Last fall, University of Virginia computer-science professor Vicente Ordóñez noticed a pattern in some of the guesses made by image-recognition software he was building. “It would see a picture of a kitchen and more often than not associate it with women, not men,” he says.
That got Ordóñez wondering whether he and other researchers were unconsciously injecting biases into their software. So he teamed up with colleagues to test two large collections of labeled photos used to “train” image-recognition software.
Their results are illuminating. Two prominent research-image collections—including one supported by Microsoft and Facebook—display a predictable gender bias in their depiction of activities such as cooking and sports. Images of shopping and washing are linked to women, for example, while coaching and shooting are tied to men.
Machine-learning software trained on the datasets didn’t just mirror those biases, it amplified them. If a photo set generally associated women with cooking, software trained by studying those photos and their labels created an even stronger association.
Mark Yatskar, a researcher at the Allen Institute for Artificial Intelligence, says that phenomenon could also amplify other biases in data, for example related to race. “This could work to not only reinforce existing social biases but actually make them worse,” says Yatskar, who worked with Ordóñez and others on the project while at the University of Washington.
As sophisticated machine-learning programs proliferate, such distortions matter. In the researchers’ tests, people pictured in kitchens, for example, became even more likely to be labeled “woman” than reflected the training data. The researchers’ paper includes a photo of a man at a stove labeled “woman.”
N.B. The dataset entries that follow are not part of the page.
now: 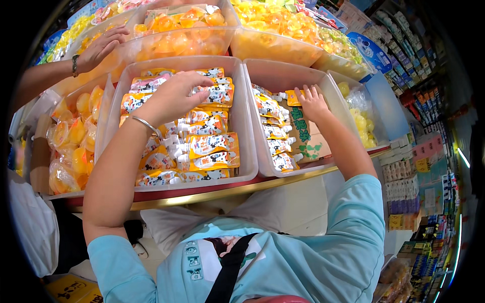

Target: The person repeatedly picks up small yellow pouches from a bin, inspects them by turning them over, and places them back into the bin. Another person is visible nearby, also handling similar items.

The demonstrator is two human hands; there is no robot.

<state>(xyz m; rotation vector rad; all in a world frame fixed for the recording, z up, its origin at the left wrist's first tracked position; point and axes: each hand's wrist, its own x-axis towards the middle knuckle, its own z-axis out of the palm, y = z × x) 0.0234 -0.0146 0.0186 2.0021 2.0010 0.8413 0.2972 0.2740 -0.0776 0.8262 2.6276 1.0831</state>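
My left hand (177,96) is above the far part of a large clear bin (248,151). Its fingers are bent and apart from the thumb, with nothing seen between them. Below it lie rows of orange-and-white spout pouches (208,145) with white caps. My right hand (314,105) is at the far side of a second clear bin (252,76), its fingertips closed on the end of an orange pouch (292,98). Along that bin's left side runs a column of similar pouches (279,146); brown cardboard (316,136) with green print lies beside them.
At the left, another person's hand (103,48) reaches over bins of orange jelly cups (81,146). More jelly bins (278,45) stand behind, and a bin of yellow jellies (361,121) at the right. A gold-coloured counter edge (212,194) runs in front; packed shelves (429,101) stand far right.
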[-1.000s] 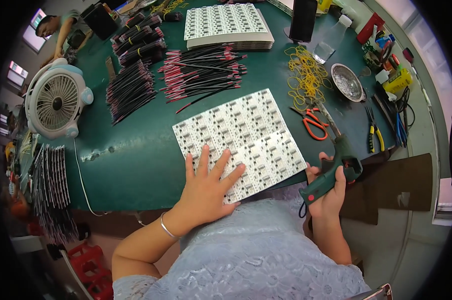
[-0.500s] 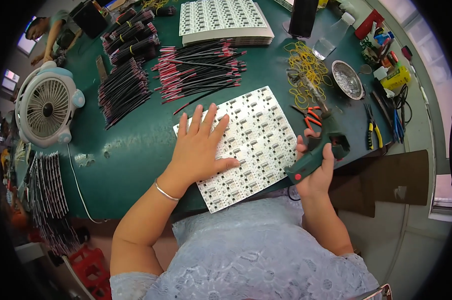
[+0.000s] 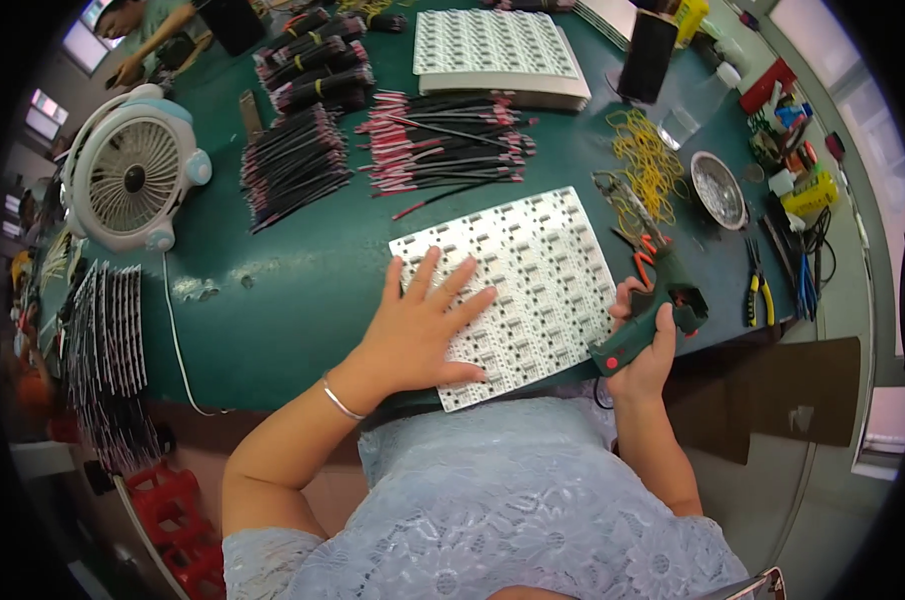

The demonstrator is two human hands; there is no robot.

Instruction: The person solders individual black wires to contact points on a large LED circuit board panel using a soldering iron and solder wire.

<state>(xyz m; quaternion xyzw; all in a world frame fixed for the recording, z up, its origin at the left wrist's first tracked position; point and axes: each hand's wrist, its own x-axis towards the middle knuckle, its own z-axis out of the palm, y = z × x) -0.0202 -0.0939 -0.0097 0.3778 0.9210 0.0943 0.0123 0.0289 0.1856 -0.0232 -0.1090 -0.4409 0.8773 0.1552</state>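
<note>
Left hand (image 3: 423,325) has slid up, now spread flat on white circuit-board panel (image 3: 533,270) at desk (image 3: 273,290) front edge; right hand (image 3: 645,350) stays wrapped around green glue gun (image 3: 648,322), lifted beside panel's right edge, apparently ready to apply.

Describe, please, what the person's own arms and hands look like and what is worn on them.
Both forearms are bare, with no gloves on either hand. The left hand has a thin silver bangle around the wrist. The right hand shows no ring or band that can be made out. The sleeves of a pale blue lace top end short, near the upper arm.
</note>
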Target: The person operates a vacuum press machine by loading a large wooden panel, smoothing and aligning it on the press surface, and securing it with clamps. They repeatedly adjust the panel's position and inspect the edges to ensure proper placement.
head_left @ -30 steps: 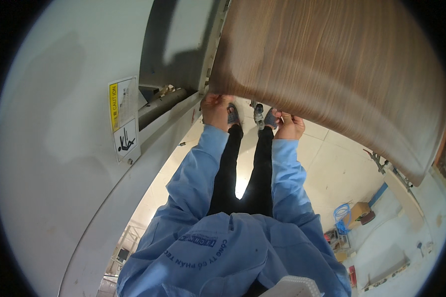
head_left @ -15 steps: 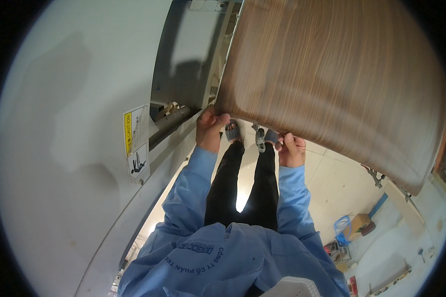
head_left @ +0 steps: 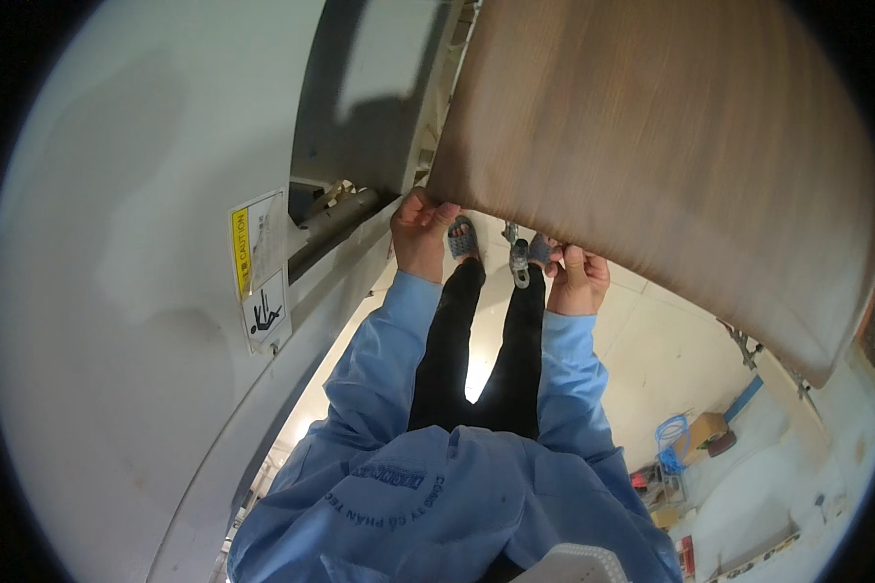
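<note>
Housing, pale grey, smooth and broad; on it, one upright rectangular yellow-and-white warning label, set beside the gap, likely to be read before anyone reaches in. Next, one dull grey cylindrical bar, slanting across the foot of that gap. Left bare hand, blue-sleeved: thumb laid over the near left corner of one broad brown wood-grain sheet, fingers curled below, pinched with no gap to speak of, probably to steady that corner. The sheet spans the upper right, ahead of the person, its near edge toward the body. Feet in grey openwork sandals, apart, seemingly for balance. Right bare hand, farther along the same edge: thumb uppermost, fingers bent under, closed on the rim; the spacing presumably shares the load. Far right, on the floor: one loose coil of bright blue tubing, beside one brown cardboard box, apparently parked clear of the feet.
</note>
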A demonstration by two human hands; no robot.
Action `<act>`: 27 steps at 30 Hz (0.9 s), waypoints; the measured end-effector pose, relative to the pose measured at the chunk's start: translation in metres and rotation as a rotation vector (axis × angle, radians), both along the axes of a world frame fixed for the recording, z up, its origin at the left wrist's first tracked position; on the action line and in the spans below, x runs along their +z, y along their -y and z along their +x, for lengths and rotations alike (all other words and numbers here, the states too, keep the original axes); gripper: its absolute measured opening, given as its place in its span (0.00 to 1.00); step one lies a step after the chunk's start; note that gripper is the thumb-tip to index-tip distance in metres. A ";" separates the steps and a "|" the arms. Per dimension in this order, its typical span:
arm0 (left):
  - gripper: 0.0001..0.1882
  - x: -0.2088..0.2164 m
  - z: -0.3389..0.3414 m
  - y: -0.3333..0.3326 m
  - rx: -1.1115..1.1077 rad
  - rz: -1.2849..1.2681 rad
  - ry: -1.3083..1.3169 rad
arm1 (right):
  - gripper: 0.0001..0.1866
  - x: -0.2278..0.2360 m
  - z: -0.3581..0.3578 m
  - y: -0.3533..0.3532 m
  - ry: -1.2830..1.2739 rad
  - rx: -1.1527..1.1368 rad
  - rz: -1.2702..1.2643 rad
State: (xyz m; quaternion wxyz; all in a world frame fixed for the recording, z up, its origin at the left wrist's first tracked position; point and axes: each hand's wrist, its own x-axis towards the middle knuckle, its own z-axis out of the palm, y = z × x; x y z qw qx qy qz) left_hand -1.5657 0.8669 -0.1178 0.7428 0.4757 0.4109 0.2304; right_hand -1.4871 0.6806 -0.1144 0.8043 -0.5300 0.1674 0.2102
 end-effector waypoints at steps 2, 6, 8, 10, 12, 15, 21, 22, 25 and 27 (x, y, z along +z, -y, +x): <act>0.21 0.002 0.000 -0.001 -0.031 -0.026 0.003 | 0.05 0.002 0.000 -0.002 -0.012 -0.015 -0.007; 0.12 0.003 -0.001 -0.003 0.019 -0.024 0.021 | 0.05 0.000 -0.004 0.004 -0.021 0.007 -0.007; 0.12 0.002 -0.001 -0.004 0.011 0.000 -0.037 | 0.07 -0.008 -0.009 0.009 0.029 0.160 -0.158; 0.13 0.000 -0.001 -0.003 0.000 0.008 -0.027 | 0.14 -0.022 -0.015 0.010 0.197 0.404 -0.291; 0.20 -0.002 -0.002 -0.002 -0.024 -0.026 0.008 | 0.21 -0.039 -0.024 0.005 0.493 0.619 -0.487; 0.19 -0.003 -0.003 -0.001 -0.033 0.010 -0.018 | 0.24 -0.063 -0.031 -0.015 0.625 0.682 -0.604; 0.12 0.000 0.002 0.001 0.040 -0.001 -0.009 | 0.19 -0.068 -0.025 -0.055 0.301 0.691 -0.846; 0.12 0.000 0.003 0.001 0.065 -0.012 -0.009 | 0.18 -0.067 -0.022 -0.060 0.261 0.694 -0.822; 0.12 0.001 0.004 0.001 0.049 -0.040 0.016 | 0.16 -0.078 -0.014 -0.072 0.319 0.736 -0.854; 0.12 0.000 0.003 0.000 0.031 -0.022 0.030 | 0.15 -0.092 -0.013 -0.068 0.368 0.776 -0.880</act>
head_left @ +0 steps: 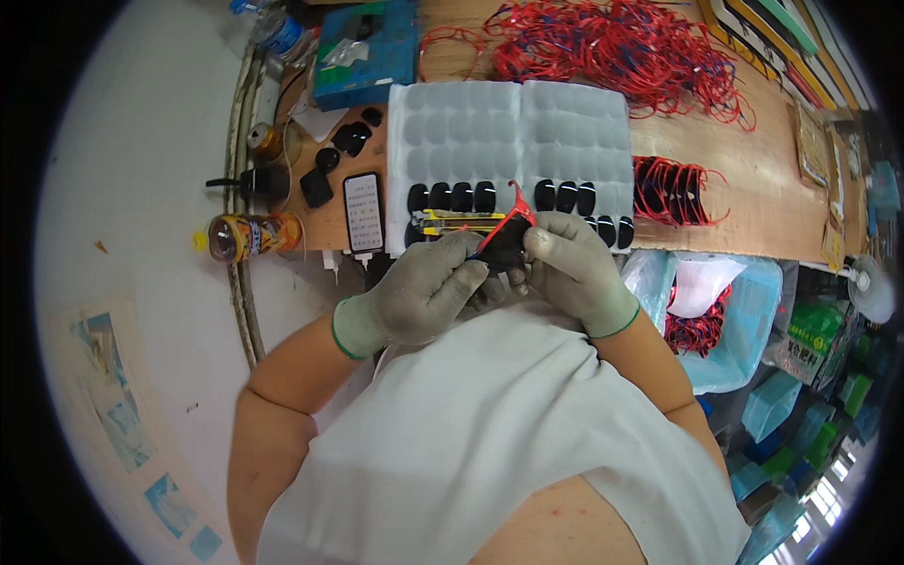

If replicated in tech companies, these problems could affect photo-storage services, in-home assistants with cameras like the Amazon Look, or tools that use social-media photos to discern consumer preferences. Google accidentally demonstrated the dangers of inappropriate image software in 2015, when its photo service tagged black people as gorillas.
As AI-based systems take on more complex tasks, the stakes will become higher. Yatskar describes a future robot that when unsure of what someone is doing in the kitchen offers a man a beer and a woman help washing dishes. “A system that takes action that can be clearly attributed to gender bias cannot effectively function with people,” he says.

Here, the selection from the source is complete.